Some of you have heard this story before but I think it bears the retelling. This poor chap, who’s something quite important at one of the universities in Harbin, at the time he was choosing his English name, came across a reference in an art book to The Adoration of the Magi, where it said that ‘Magi’ meant ‘a wise man from the East’.

‘Ah, a wise man from the East,’ thinks he. ‘That is me.’ So that was the name he chose. Sadly no one told him the correct pronunciation, so for years he’s been handing his business card to people with the name ‘Magi’ on it and saying ‘Call me Maggie’.

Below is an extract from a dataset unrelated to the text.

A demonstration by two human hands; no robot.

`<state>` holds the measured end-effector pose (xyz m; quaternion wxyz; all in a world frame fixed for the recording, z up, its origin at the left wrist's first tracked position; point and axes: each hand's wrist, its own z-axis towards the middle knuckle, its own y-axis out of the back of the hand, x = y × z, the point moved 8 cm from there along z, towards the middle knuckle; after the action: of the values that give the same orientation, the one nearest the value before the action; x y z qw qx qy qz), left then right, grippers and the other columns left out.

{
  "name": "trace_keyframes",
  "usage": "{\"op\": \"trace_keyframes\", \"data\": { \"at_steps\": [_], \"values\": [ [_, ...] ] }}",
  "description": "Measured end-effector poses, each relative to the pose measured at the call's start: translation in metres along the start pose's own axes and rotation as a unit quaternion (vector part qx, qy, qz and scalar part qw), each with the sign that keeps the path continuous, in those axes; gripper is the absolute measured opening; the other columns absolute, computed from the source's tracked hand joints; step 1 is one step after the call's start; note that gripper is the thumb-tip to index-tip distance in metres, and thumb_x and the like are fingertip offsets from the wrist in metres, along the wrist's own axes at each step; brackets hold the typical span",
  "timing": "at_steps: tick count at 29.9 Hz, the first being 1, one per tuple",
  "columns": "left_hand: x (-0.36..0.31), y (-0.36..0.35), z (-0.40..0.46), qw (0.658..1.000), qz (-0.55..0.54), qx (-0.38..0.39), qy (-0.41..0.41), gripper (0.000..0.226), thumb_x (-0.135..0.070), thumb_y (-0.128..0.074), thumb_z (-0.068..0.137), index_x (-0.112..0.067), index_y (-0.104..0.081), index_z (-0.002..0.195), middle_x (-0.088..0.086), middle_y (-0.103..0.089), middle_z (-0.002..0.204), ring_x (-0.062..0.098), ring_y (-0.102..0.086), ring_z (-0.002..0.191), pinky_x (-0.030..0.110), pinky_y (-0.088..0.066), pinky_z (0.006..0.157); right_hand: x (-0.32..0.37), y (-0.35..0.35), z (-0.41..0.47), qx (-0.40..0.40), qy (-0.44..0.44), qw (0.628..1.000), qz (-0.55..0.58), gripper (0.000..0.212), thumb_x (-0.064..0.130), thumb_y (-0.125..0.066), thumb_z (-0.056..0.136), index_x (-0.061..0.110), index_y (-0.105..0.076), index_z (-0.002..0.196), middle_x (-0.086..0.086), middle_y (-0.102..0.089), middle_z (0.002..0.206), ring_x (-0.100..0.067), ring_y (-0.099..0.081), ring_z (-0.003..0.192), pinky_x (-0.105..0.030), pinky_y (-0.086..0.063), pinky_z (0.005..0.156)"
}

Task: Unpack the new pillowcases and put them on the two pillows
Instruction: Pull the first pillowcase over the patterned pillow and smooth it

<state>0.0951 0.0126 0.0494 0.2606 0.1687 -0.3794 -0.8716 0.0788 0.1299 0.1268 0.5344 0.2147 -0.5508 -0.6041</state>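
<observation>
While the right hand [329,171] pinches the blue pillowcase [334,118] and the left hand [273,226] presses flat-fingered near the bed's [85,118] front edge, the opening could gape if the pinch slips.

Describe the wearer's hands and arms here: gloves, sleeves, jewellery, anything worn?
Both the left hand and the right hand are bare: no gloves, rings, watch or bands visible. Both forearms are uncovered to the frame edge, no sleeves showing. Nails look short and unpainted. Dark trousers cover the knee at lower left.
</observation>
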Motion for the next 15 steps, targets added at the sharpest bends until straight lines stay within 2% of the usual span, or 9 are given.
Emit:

He has since been disabused, as he told us, ‘When I first went to Australia, they were most disappointed that I was not young lady!’ but he still persists with it. You’d think – seeing as it’s not actually his real name and all – that he could change it. But it doesn’t seem to work like that.

So there you have it. The idea with the party is that one of the guys will bring his English teacher, thereby enabling us to meet some other expats here at last, and that Magi (who teaches English and has lots of native-speakers on his staff) will be the catalyst in our plan to turn Harbin into the Ceilidh Capital of the East.